Bien que l’histoire puisse servir de métaphore très efficace, on dirait qu’elle est erronée, parce que cette analogie est plus pertinente pour la théologie du 17e siècle et aussi parce que l’empereur byzantin Constantin et ses courtisans luttaient pour sauver leurs vies, alors que les Turcs avaient donné assez d’avertissements en bombardant la ville. À ce jour, il y a peu de preuves sur le sort de l’empereur ; certains croient qu’il a été tué durant les combats alors que d’autres témoins se portent garant de son suicide.
Dans le même ordre, il est intéressant de se rappeler comment l’armée ottomane a réussi à briser les défenses de la ville. Un ingénieur hongrois appelé Urban ou Orban, peut-être ancêtre de l’actuel Premier ministre de Hongrie Victor Orban, qui a remis le meurtrier azéri Ramil Safarov dans les bras tendres du président azéri Ilham Aliev à Bakou, avait conçu un nouveau canon puissant, et l’avait offert au souverain byzantin, qui a refusé de l’acheter par manque de financement. L’ingénieur Orban a alors vendu son invention à l’armée ottomane, où elle a joué un rôle décisif dans sa victoire.
Pour revenir à notre métaphore, alors que l’Arménie est discrètement engagée dans des détails, le monde autour d’elle est de plus en plus inquiétant. Une succession rapide d’évènements ne favorise pas le pays pour le moment.
Le rapprochement russo-turc s’est fait, entre autres, aux frais de l’Arménie. Il a des ramifications absolues. La Turquie, comme puissance importante, peut jouer un rôle d’équilibriste. Son appartenance à l’OTAN est un atout précieux pour l’Occident, qui ne peut se permettre de rompre ses liens, aussi tendus soient-ils. Et en utilisant cette situation comme levier, la Turquie peut se tourner en toute impunité vers les adversaires de l’Occident, à savoir la Russie et l’Iran.
Eli Lake, dans un article dans Bloomberg News, avertit la Turquie que « les États-Unis devraient faire comprendre aux alliés ersatz que la trahison a des conséquences », sans succès.
D’un autre côté, la Russie, qui souffre de la pression de l’OTAN et des sanctions occidentales, pourrait compromettre de nombreuses questions dans le seul but de semer la discorde parmi les membres de l’organisme. Parmi ces compromis il pourrait y avoir le destin de l’Arménie. Les développements indiquent que cela pourrait même être une conséquence involontaire.

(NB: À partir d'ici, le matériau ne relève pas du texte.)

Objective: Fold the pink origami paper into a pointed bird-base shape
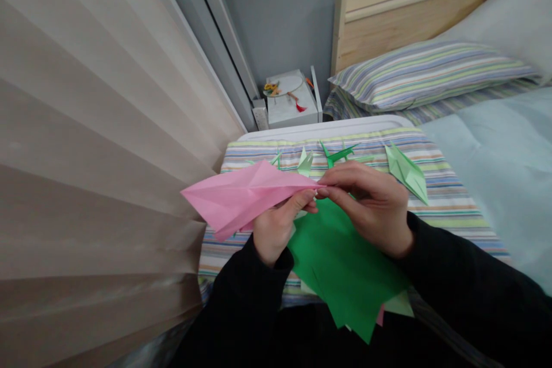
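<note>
A pink origami piece (245,187), folded into a long pointed shape, is held in the air above the table. My left hand (278,224) grips it from below near its narrow right end, thumb along the edge. At the thin tip, my right hand (366,198) pinches the paper between thumb and fingers. Under both hands lie green paper sheets (345,264), overlapping and partly over the near edge. Beyond them are a dark green folded crane (338,154), a pale green folded piece (305,162) and a light green diamond-shaped fold (407,172) at the right.
A striped cloth (452,201) covers the table. A beige pleated curtain (107,155) hangs close on the left. To the right is a bed with a striped pillow (435,75) and a wooden headboard (397,11). A white box (293,109) with small ornaments stands behind the table.
</note>
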Available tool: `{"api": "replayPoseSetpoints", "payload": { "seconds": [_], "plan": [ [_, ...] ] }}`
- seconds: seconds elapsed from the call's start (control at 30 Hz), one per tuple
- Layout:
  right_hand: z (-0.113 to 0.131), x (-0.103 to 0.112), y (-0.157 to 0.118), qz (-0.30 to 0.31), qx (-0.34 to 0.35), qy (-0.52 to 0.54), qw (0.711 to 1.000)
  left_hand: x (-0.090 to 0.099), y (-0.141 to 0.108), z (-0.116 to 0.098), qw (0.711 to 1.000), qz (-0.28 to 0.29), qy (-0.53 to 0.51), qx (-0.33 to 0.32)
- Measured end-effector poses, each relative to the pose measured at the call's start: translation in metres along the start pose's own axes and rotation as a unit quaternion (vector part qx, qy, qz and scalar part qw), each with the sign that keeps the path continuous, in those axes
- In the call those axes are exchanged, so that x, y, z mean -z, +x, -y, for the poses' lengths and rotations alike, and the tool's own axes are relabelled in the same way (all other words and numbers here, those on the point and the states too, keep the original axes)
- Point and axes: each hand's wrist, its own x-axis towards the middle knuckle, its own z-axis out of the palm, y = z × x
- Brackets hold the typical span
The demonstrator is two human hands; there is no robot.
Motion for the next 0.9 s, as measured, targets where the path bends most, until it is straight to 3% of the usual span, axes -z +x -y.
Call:
{"api": "replayPoseSetpoints", "payload": {
  "seconds": [0.37, 0.63, 0.9],
  "plan": [
    [-0.0006, -0.0002, -0.0034, 0.012, -0.037, 0.042, 0.998, -0.0016, -0.0004, -0.0014, 1.000, -0.003, -0.027, 0.011],
    [0.0021, -0.0039, -0.0023, 0.005, -0.121, 0.172, 0.978, -0.0036, -0.0003, -0.0017, 0.999, 0.008, -0.048, -0.007],
    [0.0010, -0.0054, -0.0010, -0.028, -0.189, 0.207, 0.959, -0.0074, 0.0023, -0.0051, 0.998, -0.048, -0.050, -0.004]
  ]
}}
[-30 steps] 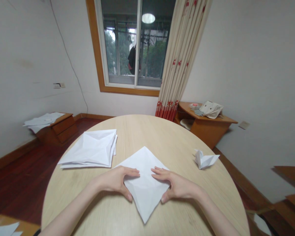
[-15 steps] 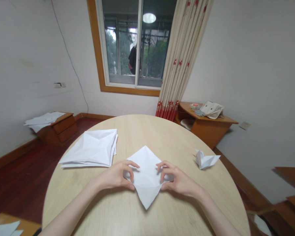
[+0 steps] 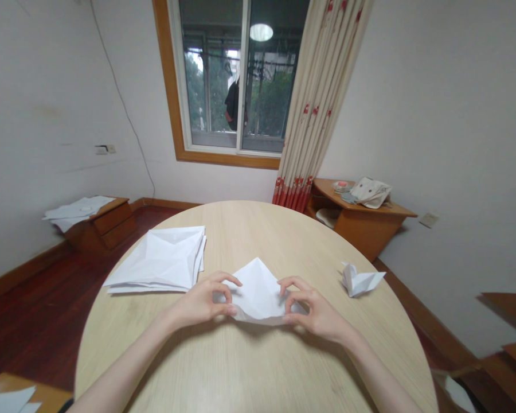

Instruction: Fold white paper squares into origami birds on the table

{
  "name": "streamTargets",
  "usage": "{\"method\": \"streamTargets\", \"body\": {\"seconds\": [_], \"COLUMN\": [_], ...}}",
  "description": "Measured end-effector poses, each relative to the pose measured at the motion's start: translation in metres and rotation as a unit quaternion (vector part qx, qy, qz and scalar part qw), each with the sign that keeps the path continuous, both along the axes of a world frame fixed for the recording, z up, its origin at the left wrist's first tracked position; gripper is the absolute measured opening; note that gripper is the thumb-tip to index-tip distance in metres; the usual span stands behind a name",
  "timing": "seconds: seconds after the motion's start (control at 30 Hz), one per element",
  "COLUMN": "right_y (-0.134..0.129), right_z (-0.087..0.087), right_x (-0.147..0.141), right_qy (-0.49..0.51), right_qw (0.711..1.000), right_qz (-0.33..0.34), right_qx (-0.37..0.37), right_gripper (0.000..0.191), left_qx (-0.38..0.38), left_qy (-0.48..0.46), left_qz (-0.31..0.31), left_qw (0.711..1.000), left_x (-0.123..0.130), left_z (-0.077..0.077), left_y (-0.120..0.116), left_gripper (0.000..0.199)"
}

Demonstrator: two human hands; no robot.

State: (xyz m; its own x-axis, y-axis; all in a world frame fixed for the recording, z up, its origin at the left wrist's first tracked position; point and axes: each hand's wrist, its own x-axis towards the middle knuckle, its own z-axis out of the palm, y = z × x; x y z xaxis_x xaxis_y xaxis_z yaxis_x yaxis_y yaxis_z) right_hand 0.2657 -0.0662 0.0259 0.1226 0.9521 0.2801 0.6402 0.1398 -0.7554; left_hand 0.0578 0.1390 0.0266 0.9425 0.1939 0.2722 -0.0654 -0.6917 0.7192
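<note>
Your left hand (image 3: 202, 301) pinches the left corner of the white paper sheet (image 3: 258, 295) between thumb and forefinger, and your right hand (image 3: 313, 310) pinches the right corner the same way. The sheet sits at the near middle of the round table (image 3: 249, 229), its far point resting on the wood while the near edge is raised between your hands. Holding both side corners at once likely keeps the paper even as its lower half swings up along the crease.

Half a second ago the lower point hung toward you as a diamond tip; now that tip is gone from view and the paper shows only as a low triangle. A second ago both hands lay flat on the open diamond, fingers spread.

The stack of creased sheets (image 3: 159, 261) lies well apart to the left, and a small folded paper figure (image 3: 361, 280) sits near the right rim, both unmoved.
</note>
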Motion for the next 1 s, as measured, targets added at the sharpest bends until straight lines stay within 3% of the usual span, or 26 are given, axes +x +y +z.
{"method": "streamTargets", "body": {"seconds": [0.37, 0.77, 1.0], "right_y": [0.003, 0.009, 0.009], "right_z": [0.007, -0.007, -0.007], "right_x": [-0.001, 0.007, 0.007], "right_qy": [0.020, 0.054, 0.013], "right_qw": [0.998, 0.987, 0.987], "right_qz": [-0.061, -0.147, -0.157], "right_qx": [0.021, 0.045, 0.030], "right_gripper": [0.029, 0.026, 0.032], "left_qx": [0.016, 0.079, 0.062], "left_qy": [-0.028, -0.031, -0.049], "left_qz": [0.063, 0.116, 0.152], "left_qw": [0.997, 0.990, 0.985], "left_x": [0.003, 0.006, 0.008], "left_z": [-0.001, -0.009, -0.016], "left_y": [0.002, 0.004, 0.009], "left_gripper": [0.026, 0.022, 0.026]}}
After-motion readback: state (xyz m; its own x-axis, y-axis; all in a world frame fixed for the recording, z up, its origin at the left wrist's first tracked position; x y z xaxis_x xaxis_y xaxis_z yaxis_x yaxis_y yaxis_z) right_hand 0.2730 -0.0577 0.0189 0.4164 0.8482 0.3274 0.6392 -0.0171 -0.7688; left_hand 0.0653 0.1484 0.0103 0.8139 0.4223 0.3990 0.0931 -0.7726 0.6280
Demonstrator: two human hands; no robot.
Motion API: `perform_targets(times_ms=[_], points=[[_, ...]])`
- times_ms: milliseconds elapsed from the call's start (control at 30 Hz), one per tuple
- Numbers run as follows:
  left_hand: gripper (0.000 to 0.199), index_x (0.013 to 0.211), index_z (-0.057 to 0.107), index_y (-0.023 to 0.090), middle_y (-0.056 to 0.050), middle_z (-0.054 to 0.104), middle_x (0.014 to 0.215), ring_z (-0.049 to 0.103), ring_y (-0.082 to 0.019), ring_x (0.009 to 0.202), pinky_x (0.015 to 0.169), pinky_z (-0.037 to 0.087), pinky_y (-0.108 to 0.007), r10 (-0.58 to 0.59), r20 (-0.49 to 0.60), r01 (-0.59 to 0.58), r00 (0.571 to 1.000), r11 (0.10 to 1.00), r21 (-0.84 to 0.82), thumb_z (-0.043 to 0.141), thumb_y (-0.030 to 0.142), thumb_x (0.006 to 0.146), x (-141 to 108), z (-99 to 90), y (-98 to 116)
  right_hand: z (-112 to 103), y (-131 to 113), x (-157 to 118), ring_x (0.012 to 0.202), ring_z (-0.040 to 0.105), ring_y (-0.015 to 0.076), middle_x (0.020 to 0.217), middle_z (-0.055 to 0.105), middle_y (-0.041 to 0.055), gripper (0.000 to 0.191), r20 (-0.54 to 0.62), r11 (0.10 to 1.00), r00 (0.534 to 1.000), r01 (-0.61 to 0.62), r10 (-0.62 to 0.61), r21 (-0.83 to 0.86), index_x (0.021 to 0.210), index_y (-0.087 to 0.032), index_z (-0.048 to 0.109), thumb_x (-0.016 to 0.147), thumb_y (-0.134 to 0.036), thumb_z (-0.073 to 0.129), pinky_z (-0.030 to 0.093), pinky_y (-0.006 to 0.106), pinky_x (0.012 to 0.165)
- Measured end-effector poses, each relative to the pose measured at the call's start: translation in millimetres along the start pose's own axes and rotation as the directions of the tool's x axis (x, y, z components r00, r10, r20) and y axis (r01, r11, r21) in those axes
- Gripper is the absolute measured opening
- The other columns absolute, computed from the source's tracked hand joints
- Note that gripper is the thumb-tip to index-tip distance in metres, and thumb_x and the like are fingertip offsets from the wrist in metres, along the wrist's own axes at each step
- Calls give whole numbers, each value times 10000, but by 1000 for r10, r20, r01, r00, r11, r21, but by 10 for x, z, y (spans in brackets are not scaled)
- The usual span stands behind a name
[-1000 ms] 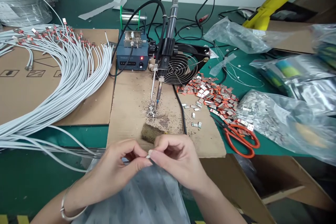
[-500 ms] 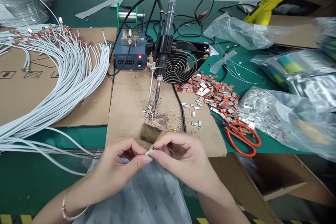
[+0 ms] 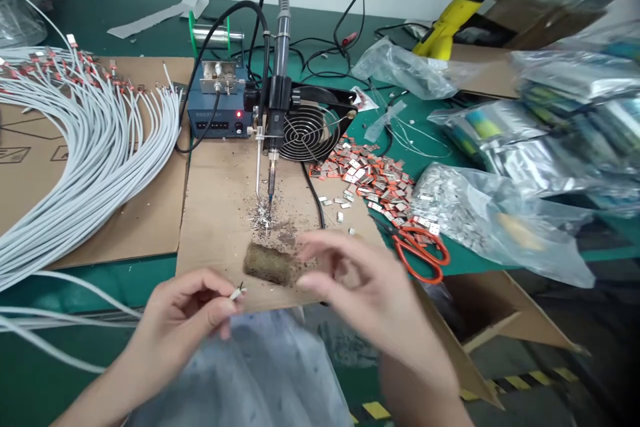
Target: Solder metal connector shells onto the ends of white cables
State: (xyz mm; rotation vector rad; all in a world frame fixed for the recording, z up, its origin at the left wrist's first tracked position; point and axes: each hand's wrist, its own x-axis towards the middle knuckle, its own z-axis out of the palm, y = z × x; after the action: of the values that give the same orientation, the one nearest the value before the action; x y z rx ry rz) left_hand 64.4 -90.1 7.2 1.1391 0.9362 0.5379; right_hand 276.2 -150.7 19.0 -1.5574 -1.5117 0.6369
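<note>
My left hand (image 3: 187, 320) pinches the end of a white cable (image 3: 237, 293) between thumb and fingertips, with short thin wires poking up from its tip. My right hand (image 3: 363, 290) is blurred but has thumb and fingers apart, with nothing seen between them. Just left of its fingertips lies a brown sponge block (image 3: 267, 263) on the cardboard sheet (image 3: 215, 213). Beyond it a soldering iron (image 3: 278, 100) points tip-down in its stand, above scattered solder bits (image 3: 263, 217). A few loose metal connector pieces (image 3: 340, 217) lie past my right hand.
Orange-and-silver connectors (image 3: 370, 177) form a pile at right, beside orange-handled scissors (image 3: 420, 250) and a clear bag of metal parts (image 3: 450, 197). Behind stand a blue soldering station (image 3: 220, 120), a fan (image 3: 307, 133) and a solder spool (image 3: 213, 35). Bundled white cables (image 3: 130, 147) fill the left.
My right hand has let go of the cable end and moved right, its fingers spreading. My left hand keeps its pinch, now farther from the right. The view has shifted, uncovering the sponge.
</note>
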Motion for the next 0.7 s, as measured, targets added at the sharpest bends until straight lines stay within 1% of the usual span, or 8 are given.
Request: perform_targets(times_ms=[67,100,133,200,300,400,567,700], points=[[179,689,713,192,-4,632,575,448,-64,433,417,355,-166,4,4,-4,1000,1000,-5,705,370,710,-13,-91,16,-346,152,157,524,495,133,741,668,32,163,-190,949,982,-50,-11,-312,954,-211,662,810,-274,617,385,269,522],[209,697,730,199,-10,624,558,426,-65,434,402,329,-164,9,32,-9,999,1000,-9,698,404,710,-14,-131,22,-488,241,252,499,499,138,690,666,34,142,-231,880,973,-101,-11,-464,910,-191,674,804,-263,612,380,279,522],[237,698,741,200,-17,611,541,416,-68,439,392,308,-162,17,71,-16,997,1000,-15,688,431,713,-9,-165,26,-598,332,353,490,512,150,656,663,41,130,-241,797,970,-137,-11,-588,870,-173,684,800,-249,605,375,288,521],[253,697,746,196,-26,602,549,421,-68,453,391,297,-154,19,158,-14,987,999,-29,671,435,731,16,-218,27,-710,497,557,515,555,176,649,673,54,147,-137,665,991,-99,-5,-740,840,-158,699,805,-213,568,385,293,526],[195,718,729,192,-24,624,637,467,-60,471,442,366,-154,-26,270,37,963,999,-37,663,371,760,72,-269,19,-655,644,796,623,613,194,758,707,62,215,-6,625,999,16,-34,-780,872,-167,710,844,-205,500,420,295,596],[154,728,706,186,-10,621,676,529,-67,506,520,428,-173,-55,299,62,953,998,-12,652,321,779,113,-305,2,-505,661,925,793,624,230,882,705,91,259,106,580,992,125,-66,-805,940,-167,710,862,-191,464,422,308,685],[138,675,665,169,23,557,617,528,-65,502,508,423,-160,-41,177,36,983,999,31,687,285,745,95,-304,-12,-355,612,1031,771,609,274,794,673,156,289,197,477,980,191,-38,-858,883,-111,713,857,-151,428,389,330,629],[177,638,635,162,35,507,590,466,-62,468,455,415,-164,-11,104,3,995,997,78,681,302,736,86,-226,62,-352,613,1095,720,610,266,787,663,171,266,205,463,978,197,-34,-864,812,-90,687,837,-126,425,380,326,597]])
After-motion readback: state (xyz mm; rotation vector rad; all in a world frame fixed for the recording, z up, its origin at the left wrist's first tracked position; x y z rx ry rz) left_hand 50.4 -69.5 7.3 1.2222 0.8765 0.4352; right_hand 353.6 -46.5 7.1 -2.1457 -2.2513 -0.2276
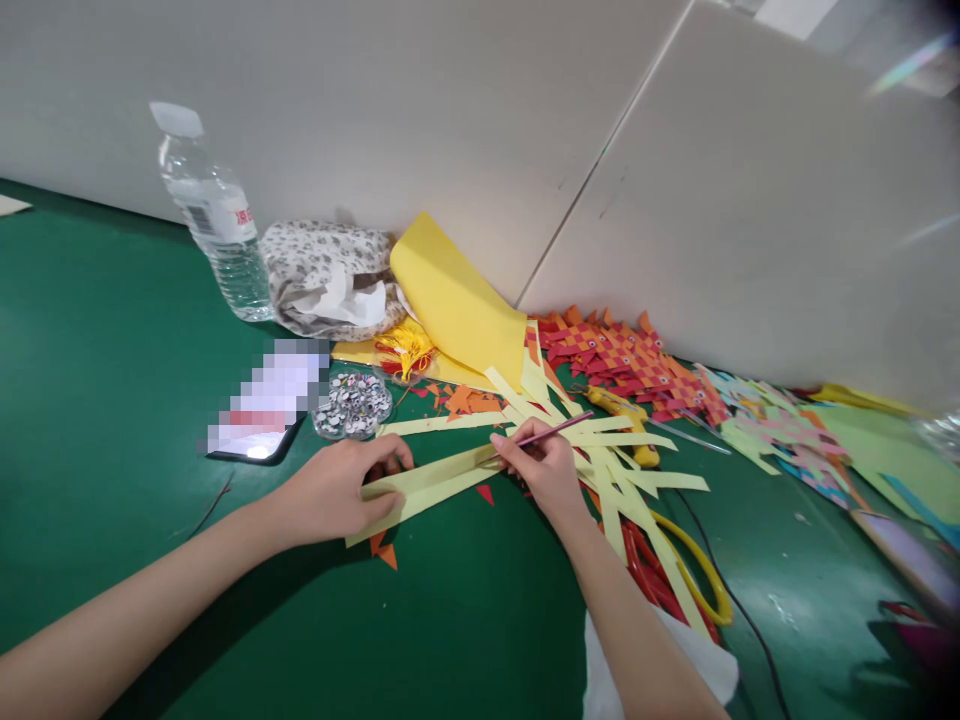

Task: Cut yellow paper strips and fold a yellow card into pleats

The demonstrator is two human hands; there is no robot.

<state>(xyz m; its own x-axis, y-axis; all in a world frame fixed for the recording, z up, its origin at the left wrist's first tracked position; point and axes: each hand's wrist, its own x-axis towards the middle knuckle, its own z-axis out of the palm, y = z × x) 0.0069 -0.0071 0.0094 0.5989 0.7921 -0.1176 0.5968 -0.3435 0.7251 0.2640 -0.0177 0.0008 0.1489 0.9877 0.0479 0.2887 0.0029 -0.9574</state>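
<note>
Left hand: fingers and thumb grasping the near end of a folded pale-yellow paper strip, which reaches across to the right hand.

Right hand: thumb and fingers pinching a slim purplish-pink rod, its lower tip at the strip's far end.

Under and beyond the right hand: a fan of loose pale-yellow strips. Just past its fingers: orange paper scraps. Right of it: a yellow-bodied tool, partly covered; nearer, a yellow loop handle and a black cable. Farther beyond: a heap of red-and-orange woven paper pieces.

Beyond the left hand: a clear container of googly eyes; behind it, yellow and red tassels, a curled yellow sheet and a patterned tissue pouch. Left of the container: a smartphone, screen lit; farther off, an upright, slightly tilted water bottle.

Beneath all: green tabletop.
</note>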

Après le discours menaçant d’Aliev, revendiquant Erévan et Sevan, l’Azerbaïdjan est engagé dans un jeu de guerre aux frontières de l’Arménie. Pour apaiser les soupçons, le ministre des Affaires étrangères azéri Elmar Mammadyarov a annoncé qu’après les élections en Arménie et en Azerbaïdjan, des négociations plus concrètes et plus substantielles seront menées. Les experts se demandent s’il s’agit d’une stratégie de guerre ou si Bakou a finalement réalisé qu’il n’y aurait peut-être pas de solution militaire à cet épineux problème.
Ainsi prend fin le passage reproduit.